En los mismos términos es el de la Agencia Tributaria por 107.712 euros solo se valoraba la oferta económica más ventajosa señalando que “el criterio de adjudicación de este contrato es el de mejor precio ofertado al estar los productos a adquirir perfectamente definidos no siendo posible variar los plazos de entrega ni introducir modificaciones de ninguna clase en el contrato, siendo por consiguiente el precio el único factor determinante de la adjudicación”.

También el Ministerio de Defensa que destinó 42.349,99 euros en mascarillas quirúrgicas y que justifica que el criterio sea exclusivamente precio en que “el contrato se adjudicará a la oferta que, cumpliendo todos los requisitos técnicos y abarcando la totalidad del alcance del lote/expediente, sea económicamente la mejor, atendiendo al precio como único criterio”. Es decir, están considerando que todas las mascarillas son iguales cuando eso es falso.

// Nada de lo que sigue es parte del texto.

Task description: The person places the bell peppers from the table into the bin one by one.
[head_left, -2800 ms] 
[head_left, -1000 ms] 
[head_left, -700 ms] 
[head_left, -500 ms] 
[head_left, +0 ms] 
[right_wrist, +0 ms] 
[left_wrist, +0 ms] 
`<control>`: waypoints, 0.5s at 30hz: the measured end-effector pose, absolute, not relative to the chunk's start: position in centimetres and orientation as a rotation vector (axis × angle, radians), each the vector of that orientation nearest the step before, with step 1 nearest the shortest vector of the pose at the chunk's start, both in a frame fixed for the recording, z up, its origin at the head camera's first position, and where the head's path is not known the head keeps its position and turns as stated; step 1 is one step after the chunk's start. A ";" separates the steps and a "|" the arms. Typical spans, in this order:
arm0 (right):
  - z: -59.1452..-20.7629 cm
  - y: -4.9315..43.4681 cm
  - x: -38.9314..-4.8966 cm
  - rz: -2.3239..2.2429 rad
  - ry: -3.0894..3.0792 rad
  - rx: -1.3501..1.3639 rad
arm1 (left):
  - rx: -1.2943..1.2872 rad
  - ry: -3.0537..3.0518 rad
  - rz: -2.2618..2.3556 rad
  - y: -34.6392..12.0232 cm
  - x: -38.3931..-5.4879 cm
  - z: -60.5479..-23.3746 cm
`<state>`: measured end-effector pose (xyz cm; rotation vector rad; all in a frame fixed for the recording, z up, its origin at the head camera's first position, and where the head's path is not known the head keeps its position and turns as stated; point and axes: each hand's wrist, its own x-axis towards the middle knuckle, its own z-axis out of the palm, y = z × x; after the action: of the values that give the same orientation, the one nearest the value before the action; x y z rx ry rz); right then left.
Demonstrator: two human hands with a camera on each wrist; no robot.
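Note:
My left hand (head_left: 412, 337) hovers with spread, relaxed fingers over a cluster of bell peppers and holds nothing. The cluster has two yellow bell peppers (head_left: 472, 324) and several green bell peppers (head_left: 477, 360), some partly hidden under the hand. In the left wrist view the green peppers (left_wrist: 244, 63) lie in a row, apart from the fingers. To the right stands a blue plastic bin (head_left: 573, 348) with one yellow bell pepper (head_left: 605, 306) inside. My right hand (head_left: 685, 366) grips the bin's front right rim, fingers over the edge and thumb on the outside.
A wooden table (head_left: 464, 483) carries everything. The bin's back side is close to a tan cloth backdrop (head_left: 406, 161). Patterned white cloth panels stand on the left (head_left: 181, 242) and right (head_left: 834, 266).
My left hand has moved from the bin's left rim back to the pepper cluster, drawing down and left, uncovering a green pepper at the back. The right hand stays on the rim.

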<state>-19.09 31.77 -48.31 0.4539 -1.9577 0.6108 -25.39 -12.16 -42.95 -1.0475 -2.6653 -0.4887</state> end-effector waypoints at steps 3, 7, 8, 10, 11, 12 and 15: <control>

Sin dejar un solo euro en impuestos al Estado

Por si fuera poco, y, al menos hasta el 31 de octubre la importación de material sanitario que vaya destinado a organismos públicos está libre de IVA según lo señala el Real Decreto-ley 15/2020, de 4 de agosto.

 

Una de las notas que aparecen en las licitaciones que señala que las importaciones están exentas del IVA

En concreto señala que: “se establece el tipo impositivo del 0 por ciento aplicable en el Impuesto sobre el Valor Añadido a determinadas entregas, importaciones y adquisiciones intracomunitarias de bienes necesarios para combatir los efectos del COVID-19, hasta el 31 de octubre de 2020.”

El resultado final de esta política no es solo que se perjudique gravemente a la industria española de producto de calidad y generadora de empleo, sino que estas prácticas están generando que todo el material asiático que se importa masivamente no genere ni un solo euro de ingresos a las arcas del Estado. Ver para creer.